EXERCISE DIRECTIONS
Within the entries below, find the portion that opens with the line containing "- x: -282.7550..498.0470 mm" and closes with the line containing "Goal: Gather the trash". Retype that portion exactly and only.

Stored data
● ● ● ● ●

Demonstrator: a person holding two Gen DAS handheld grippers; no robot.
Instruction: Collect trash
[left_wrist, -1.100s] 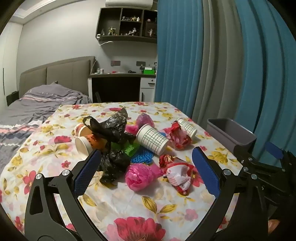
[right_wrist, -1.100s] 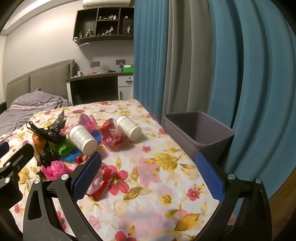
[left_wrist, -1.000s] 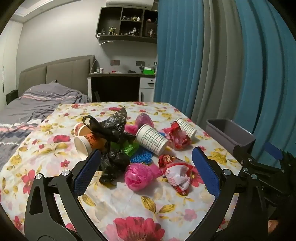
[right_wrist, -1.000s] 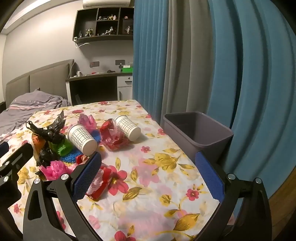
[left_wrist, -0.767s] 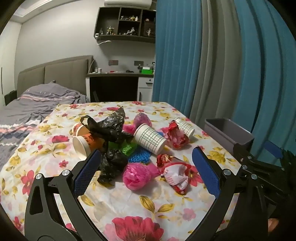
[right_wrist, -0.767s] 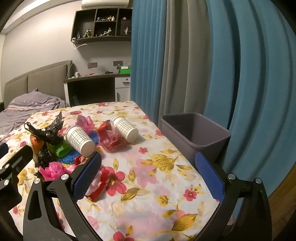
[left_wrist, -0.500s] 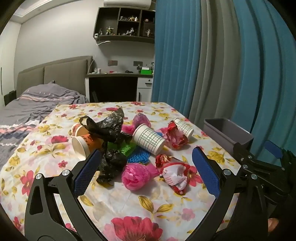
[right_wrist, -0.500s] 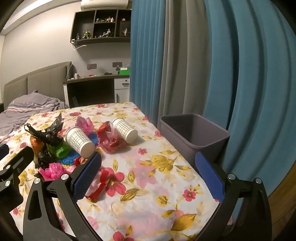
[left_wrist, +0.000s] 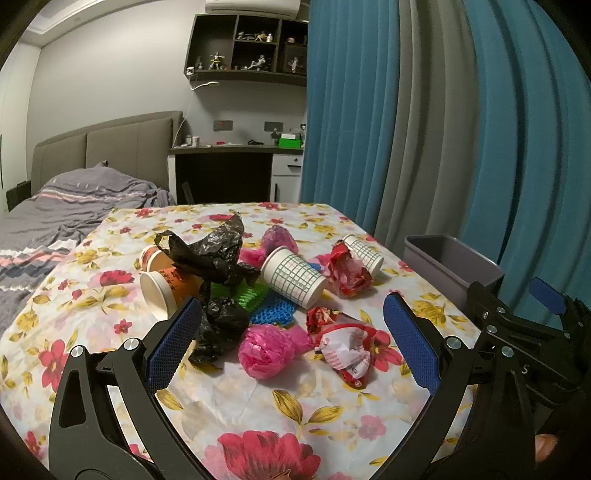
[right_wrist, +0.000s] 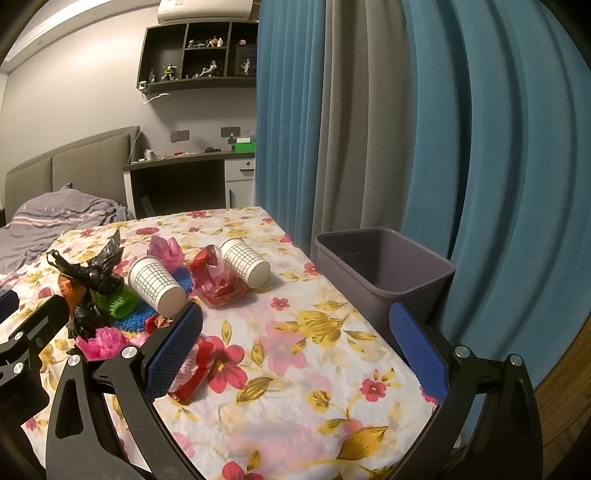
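Orange cup (left_wrist: 164, 286) plain only from left wrist; both jaws spread, empty.

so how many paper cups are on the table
4, all lying on their sides: two checked cups, one mid-pile and one nearest the bin; two orange cups by the black bag. More may be hidden.

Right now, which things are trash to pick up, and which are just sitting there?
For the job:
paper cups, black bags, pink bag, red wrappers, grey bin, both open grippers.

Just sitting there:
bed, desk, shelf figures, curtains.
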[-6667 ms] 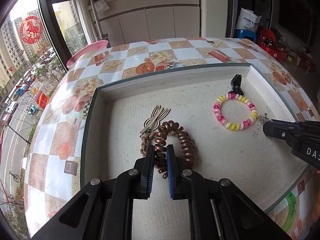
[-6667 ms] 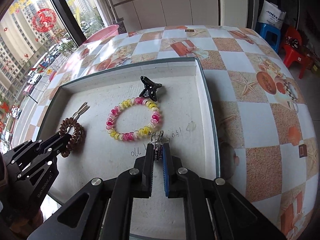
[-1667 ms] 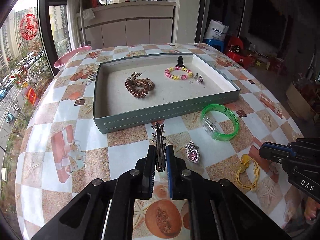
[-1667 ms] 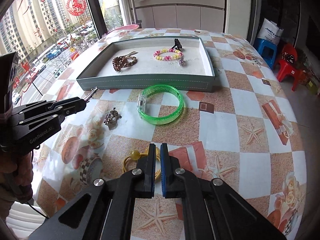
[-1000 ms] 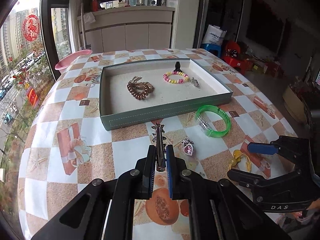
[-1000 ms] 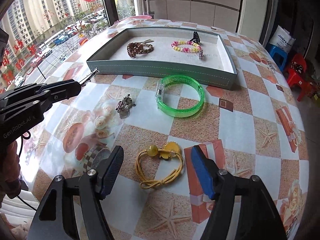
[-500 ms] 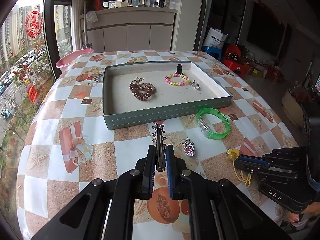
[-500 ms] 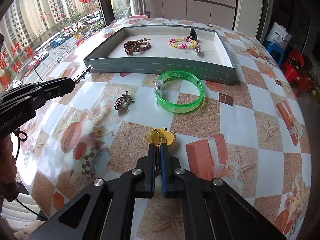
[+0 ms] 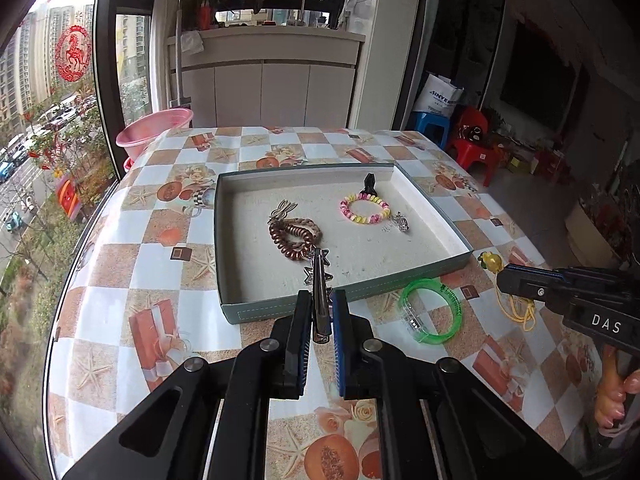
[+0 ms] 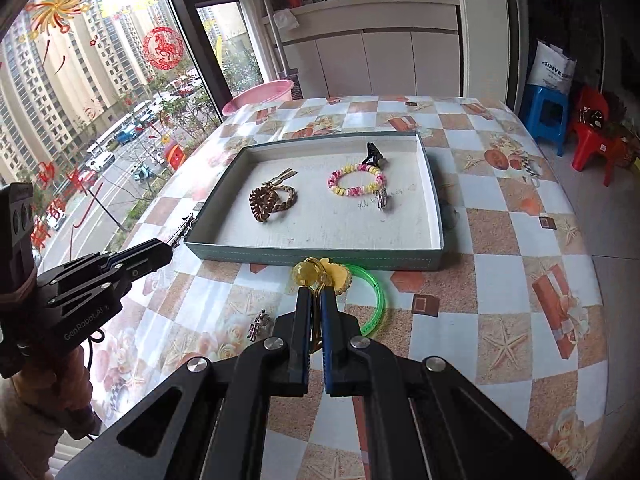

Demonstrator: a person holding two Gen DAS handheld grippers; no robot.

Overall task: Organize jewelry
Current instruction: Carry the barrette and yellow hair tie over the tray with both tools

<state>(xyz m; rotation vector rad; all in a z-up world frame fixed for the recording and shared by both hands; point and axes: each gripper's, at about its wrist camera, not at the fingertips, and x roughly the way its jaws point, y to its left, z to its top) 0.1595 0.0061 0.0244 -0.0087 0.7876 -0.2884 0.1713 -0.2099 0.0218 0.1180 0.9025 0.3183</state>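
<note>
My left gripper (image 9: 319, 300) is shut on a silver star hair clip (image 9: 318, 272), held in the air over the near wall of the grey-green tray (image 9: 428, 194). My right gripper (image 10: 314, 300) is shut on a yellow hair tie with a bead and flower (image 10: 320, 272), lifted off the table; its cord (image 9: 516, 310) dangles below the fingers. In the tray lie a brown spiral hair tie (image 9: 292, 236), a pink-yellow spiral bracelet (image 9: 365, 208), a black claw clip (image 9: 369, 184) and a small silver charm (image 9: 400, 222). A green bangle (image 9: 432, 314) and a heart pendant (image 10: 258, 324) lie on the tablecloth.
The round table (image 9: 132, 264) has a checked tablecloth. A pink basin (image 9: 154, 126) stands at its far left edge by the window. White cabinets (image 9: 264, 94) are behind it. Blue and red stools (image 10: 592, 136) and a paper bag stand on the floor at the right.
The right gripper closed on the yellow hair tie and lifted it off the table toward the tray. The left gripper rose and moved toward the tray with the star clip.
</note>
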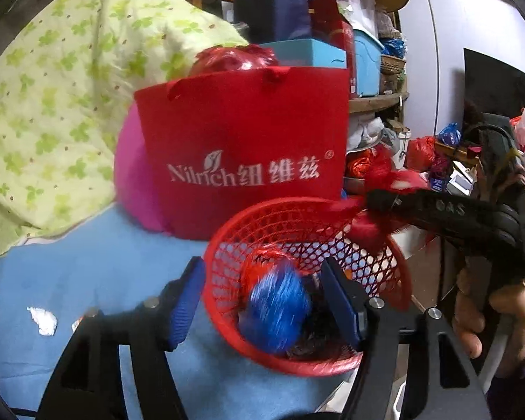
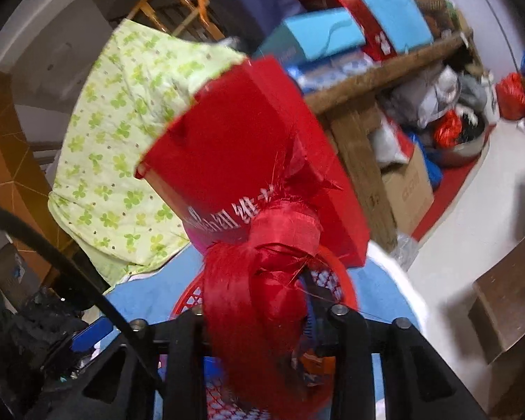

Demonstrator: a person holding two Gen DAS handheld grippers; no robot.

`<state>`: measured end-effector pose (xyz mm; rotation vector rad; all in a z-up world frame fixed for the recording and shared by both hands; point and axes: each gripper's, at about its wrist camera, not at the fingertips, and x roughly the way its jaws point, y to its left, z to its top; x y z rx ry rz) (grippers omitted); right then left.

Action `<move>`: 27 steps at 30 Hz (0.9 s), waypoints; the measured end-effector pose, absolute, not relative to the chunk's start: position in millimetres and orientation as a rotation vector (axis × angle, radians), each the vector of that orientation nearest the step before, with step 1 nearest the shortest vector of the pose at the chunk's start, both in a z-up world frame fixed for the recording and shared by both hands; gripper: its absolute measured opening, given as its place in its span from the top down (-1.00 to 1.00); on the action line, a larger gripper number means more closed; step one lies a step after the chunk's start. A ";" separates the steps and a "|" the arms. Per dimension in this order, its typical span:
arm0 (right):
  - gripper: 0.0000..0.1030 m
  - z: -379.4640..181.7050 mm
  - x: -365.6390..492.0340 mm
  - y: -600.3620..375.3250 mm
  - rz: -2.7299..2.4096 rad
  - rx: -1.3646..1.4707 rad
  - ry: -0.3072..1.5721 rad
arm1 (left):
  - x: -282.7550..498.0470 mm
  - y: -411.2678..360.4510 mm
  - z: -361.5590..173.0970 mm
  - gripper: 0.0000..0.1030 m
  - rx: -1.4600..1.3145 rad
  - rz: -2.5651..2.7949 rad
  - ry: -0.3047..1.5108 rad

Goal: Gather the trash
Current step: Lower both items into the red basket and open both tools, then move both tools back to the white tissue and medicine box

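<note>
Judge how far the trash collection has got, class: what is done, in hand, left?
Done: a blue wad lies in the red mesh basket. In hand: the right hand-held gripper holds a red shredded bundle over the basket, which the left hand-held gripper grips. Left: a silver scrap on the blue cloth.

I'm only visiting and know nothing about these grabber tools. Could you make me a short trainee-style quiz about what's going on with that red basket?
1. True or false: the round red mesh plastic basket is empty.
2. What does the right gripper hold above the basket: (a) a white scrap, (b) a bundle of red shiny plastic ribbon, (c) a green cloth?
3. Fill in: the left gripper grips the basket by its ____.

Key:
1. False; a ball of blue shiny ribbon and other scraps lie inside.
2. (b).
3. Rim; one blue-padded finger sits outside, the other inside.
</note>
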<state>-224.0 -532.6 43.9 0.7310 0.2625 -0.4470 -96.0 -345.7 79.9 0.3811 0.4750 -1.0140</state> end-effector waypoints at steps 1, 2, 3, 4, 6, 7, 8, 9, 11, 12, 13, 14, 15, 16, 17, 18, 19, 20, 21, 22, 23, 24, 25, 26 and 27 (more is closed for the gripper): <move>0.26 40.9 -220.2 -533.1 -0.434 0.747 0.263 | -95.4 -340.1 77.6 -0.37 0.381 -1.013 0.476; 0.14 39.4 -218.0 -532.1 -0.424 0.756 0.263 | -95.6 -333.5 74.5 -0.38 0.388 -1.004 0.475; -0.17 38.4 -216.5 -528.4 -0.406 0.760 0.253 | -95.4 -326.2 71.5 -0.38 0.398 -0.996 0.472; -0.26 38.2 -217.8 -523.3 -0.397 0.755 0.237 | -95.5 -320.1 69.3 -0.39 0.406 -0.990 0.468; -0.28 39.9 -220.3 -513.1 -0.394 0.725 0.221 | -93.9 -299.6 60.7 -0.40 0.433 -0.963 0.459; -0.28 41.5 -222.3 -507.2 -0.396 0.706 0.222 | -91.4 -289.0 56.3 -0.41 0.441 -0.944 0.459; -0.28 43.4 -223.2 -503.9 -0.395 0.696 0.221 | -88.0 -277.0 51.5 -0.41 0.441 -0.925 0.464; -0.28 45.8 -226.8 -497.8 -0.393 0.687 0.214 | -83.1 -265.4 47.6 -0.41 0.435 -0.907 0.472; -0.28 51.6 -231.3 -488.9 -0.381 0.679 0.199 | -72.4 -242.0 38.5 -0.41 0.417 -0.860 0.497; -0.28 56.7 -234.0 -480.7 -0.371 0.664 0.189 | -65.7 -227.8 32.8 -0.41 0.409 -0.829 0.513; -0.28 61.2 -235.0 -475.6 -0.365 0.653 0.184 | -59.9 -215.6 28.5 -0.41 0.404 -0.798 0.523; -0.28 66.5 -235.1 -468.5 -0.354 0.639 0.178 | -55.0 -203.9 24.8 -0.41 0.402 -0.766 0.525; -0.28 72.6 -233.7 -457.5 -0.334 0.621 0.174 | -50.8 -193.1 22.3 -0.41 0.400 -0.738 0.524; -0.28 77.1 -231.6 -448.7 -0.318 0.604 0.174 | -46.4 -182.0 20.7 -0.41 0.395 -0.712 0.521; -0.28 80.8 -229.1 -440.6 -0.305 0.585 0.176 | -42.4 -172.0 20.5 -0.41 0.387 -0.689 0.516; -0.28 87.2 -223.7 -424.7 -0.286 0.547 0.177 | -38.4 -162.5 20.4 -0.41 0.376 -0.671 0.509; -0.28 91.1 -218.8 -412.4 -0.269 0.518 0.180 | -34.7 -153.7 20.9 -0.41 0.363 -0.653 0.502; -0.28 94.8 -212.3 -399.4 -0.248 0.490 0.187 | -31.2 -145.4 21.3 -0.41 0.347 -0.637 0.499; -0.28 98.0 -204.8 -385.5 -0.226 0.465 0.196 | -27.9 -137.2 20.4 -0.42 0.330 -0.624 0.499; -0.28 99.9 -198.2 -372.8 -0.203 0.443 0.206 | -23.0 -128.7 19.0 -0.42 0.309 -0.611 0.502; -0.28 100.7 -193.2 -364.7 -0.187 0.428 0.216 | -18.7 -122.0 17.9 -0.42 0.293 -0.601 0.505; -0.28 102.0 -182.8 -349.6 -0.164 0.397 0.236 | -13.0 -113.3 15.7 -0.43 0.273 -0.586 0.509; -0.28 101.7 -176.6 -340.4 -0.152 0.377 0.249 | -6.9 -106.7 13.2 -0.44 0.258 -0.570 0.515; -0.28 100.7 -167.9 -328.0 -0.134 0.350 0.268 | -1.6 -101.5 10.2 -0.44 0.247 -0.557 0.522; -0.28 98.3 -158.5 -316.1 -0.114 0.329 0.290 | 4.8 -92.5 4.2 -0.44 0.230 -0.538 0.534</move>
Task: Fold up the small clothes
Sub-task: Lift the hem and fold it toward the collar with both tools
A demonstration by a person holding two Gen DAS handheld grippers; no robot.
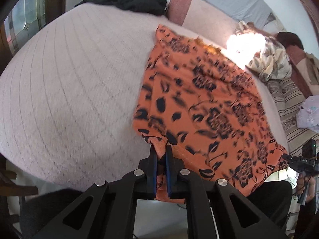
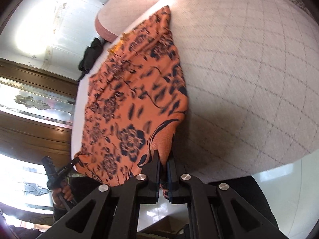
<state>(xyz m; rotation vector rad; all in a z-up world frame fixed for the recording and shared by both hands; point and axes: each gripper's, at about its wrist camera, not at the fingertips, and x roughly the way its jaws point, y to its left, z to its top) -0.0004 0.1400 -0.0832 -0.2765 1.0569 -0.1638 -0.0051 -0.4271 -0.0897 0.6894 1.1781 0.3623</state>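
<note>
**Two Grippers Pinched the Orange Cloth**

The orange cloth (image 1: 201,99) with dark flowers lay spread on a pale bed cover (image 1: 69,89). Its near edge hung over the side of the bed.

The left gripper (image 1: 161,153) had its two fingers pressed together on one near corner of the cloth. A bit of orange cloth showed between the blue pads (image 1: 154,169). The right gripper (image 2: 163,162) pinched the other near corner in the same way. Its fingers were squeezed tight on the cloth too.

In the right wrist view, a hand (image 2: 61,193) held the handle of the left gripper at the far corner of the cloth.

A black garment (image 1: 131,2) lay at the far end of the bed, well apart from the orange cloth. A pink pillow (image 1: 179,6) sat just beside it. A cream flowered blanket (image 1: 267,59) was bunched up on the right side, in bright light.
</note>
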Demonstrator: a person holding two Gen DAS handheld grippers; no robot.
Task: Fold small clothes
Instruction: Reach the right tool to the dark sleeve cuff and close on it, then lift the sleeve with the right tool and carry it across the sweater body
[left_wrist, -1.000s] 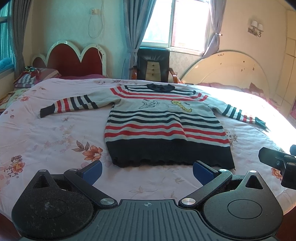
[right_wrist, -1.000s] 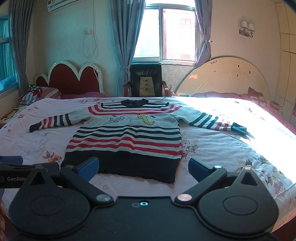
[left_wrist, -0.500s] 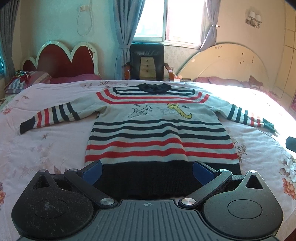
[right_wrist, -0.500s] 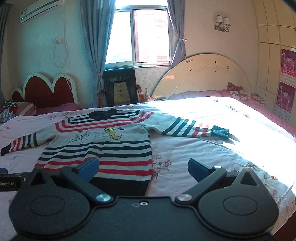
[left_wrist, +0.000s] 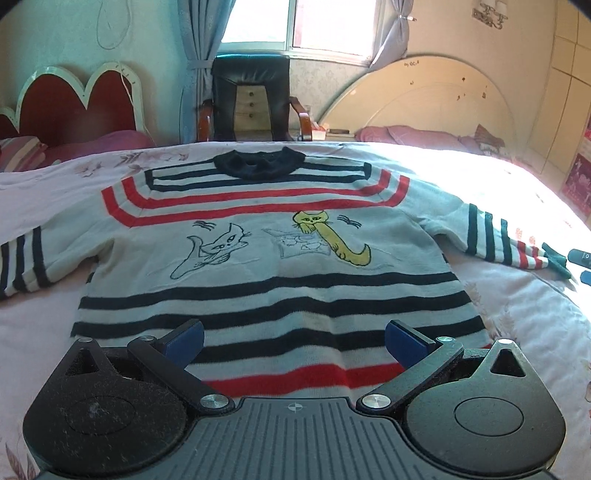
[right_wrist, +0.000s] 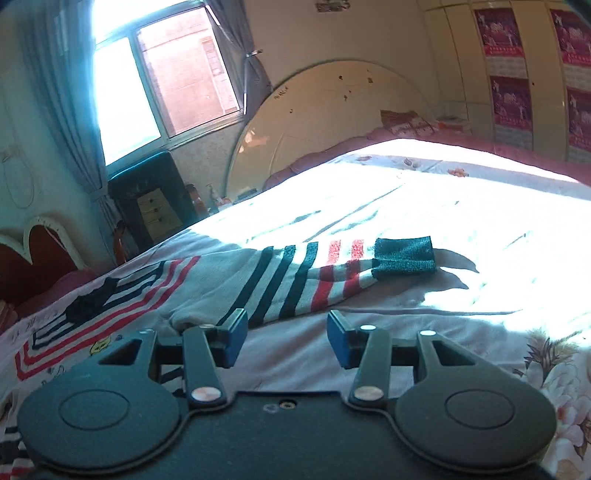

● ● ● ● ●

RESULT FOR THIS EXERCISE
  - x: -282.7550..498.0470 mm
  - y: -411.2678..360.4510 mm
  - z: -361.5590..173.0970 mm
  - gripper: 0.0000..0.1030 m
  - rx: -1.4600..1.3145 rad
  - rz: -2.5651..2.7949 rad
  - ry: -0.3047..1.5108 rad

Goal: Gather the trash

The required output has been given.